The safe income on hand of Holdco, which redeemed shares of Holdco held in a year by “Portco”, was based on the safe income on hand of Opco, which had a non-capital loss (NCL) in that year because it excluded work-in-progress (WIP) from its income for purposes of the Act in that year as that income would not be realized for purposes of the Act until it was billed. The taxpayer’s computation of the safe income on hand of Opco did not deduct the NCL, and instead treated it as a deduction from safe income on hand in the subsequent years to which the NCL was carried forward. In rejecting this approach, the Directorate stated:
[T]he tax loss sustained by Opco in XXXXXXXXXX is not fictitious. That loss instead results from the application of the Act and reflects expenses actually incurred by Opco.
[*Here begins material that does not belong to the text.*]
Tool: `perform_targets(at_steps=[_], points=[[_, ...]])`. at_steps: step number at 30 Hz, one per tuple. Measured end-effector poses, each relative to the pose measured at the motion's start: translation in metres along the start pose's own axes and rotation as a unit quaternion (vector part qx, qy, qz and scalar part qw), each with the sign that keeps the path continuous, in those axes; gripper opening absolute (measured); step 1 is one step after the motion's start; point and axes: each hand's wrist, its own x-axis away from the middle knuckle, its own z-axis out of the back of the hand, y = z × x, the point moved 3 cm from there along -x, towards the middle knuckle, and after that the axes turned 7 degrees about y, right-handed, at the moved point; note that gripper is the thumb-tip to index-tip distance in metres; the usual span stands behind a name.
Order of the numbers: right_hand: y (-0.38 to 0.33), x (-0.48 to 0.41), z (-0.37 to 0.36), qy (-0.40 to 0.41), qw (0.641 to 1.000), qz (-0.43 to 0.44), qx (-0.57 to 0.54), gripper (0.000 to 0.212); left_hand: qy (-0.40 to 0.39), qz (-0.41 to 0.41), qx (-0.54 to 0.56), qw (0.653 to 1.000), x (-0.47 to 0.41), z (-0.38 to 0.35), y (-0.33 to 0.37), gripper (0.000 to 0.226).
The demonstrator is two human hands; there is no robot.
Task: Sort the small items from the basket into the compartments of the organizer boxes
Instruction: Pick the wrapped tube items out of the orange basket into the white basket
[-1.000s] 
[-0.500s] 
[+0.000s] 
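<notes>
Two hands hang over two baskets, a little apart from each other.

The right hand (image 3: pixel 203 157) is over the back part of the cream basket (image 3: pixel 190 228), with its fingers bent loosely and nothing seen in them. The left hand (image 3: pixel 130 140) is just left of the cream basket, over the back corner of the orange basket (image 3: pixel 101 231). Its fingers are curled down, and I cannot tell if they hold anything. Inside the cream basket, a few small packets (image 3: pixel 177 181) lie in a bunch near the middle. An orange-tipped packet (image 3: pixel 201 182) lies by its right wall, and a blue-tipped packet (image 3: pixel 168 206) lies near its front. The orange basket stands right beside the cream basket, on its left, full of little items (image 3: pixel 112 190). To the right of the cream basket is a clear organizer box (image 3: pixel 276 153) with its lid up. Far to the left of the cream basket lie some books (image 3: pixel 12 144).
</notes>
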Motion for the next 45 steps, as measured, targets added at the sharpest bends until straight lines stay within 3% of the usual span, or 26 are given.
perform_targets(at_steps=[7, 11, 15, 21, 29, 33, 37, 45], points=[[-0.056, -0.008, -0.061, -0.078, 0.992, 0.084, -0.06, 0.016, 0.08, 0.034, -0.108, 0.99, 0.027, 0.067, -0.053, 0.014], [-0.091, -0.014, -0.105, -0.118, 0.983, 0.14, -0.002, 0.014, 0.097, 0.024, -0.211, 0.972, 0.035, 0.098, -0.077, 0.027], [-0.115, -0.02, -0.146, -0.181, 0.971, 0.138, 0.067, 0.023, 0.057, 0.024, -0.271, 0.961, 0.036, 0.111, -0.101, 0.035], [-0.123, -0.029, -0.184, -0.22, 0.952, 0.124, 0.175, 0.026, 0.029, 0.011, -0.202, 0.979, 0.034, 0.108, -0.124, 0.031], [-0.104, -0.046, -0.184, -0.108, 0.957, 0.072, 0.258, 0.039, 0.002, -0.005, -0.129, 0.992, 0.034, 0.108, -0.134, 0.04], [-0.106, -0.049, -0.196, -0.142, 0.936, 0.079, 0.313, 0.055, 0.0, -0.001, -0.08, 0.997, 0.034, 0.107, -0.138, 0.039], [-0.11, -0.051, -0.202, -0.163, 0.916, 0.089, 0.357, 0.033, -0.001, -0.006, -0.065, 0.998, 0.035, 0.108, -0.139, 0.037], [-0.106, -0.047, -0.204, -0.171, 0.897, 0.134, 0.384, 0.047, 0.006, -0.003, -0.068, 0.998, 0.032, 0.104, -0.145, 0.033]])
Indeed, the fact that an item of revenue recognized at the accounting level can be deducted when calculating the net taxable income of a corporation operating in the construction sector does not detract from the fact that the expenses that create that tax loss have actually been incurred by the corporation. The peculiarity here instead lies in the fact that part of the income invoiced by the corporation will be included in the computation of the net income of the corporation at a later date and cannot therefore be part of the "realized or earned" income of the corporation until that later time. …
The CRA's longstanding position is instead to reduce the safe income on hand by every dollar of expenses that contributed to the loss sustained by the corporation on the grounds that such income is no longer on hand to contribute to the unrealized capital gain on a share.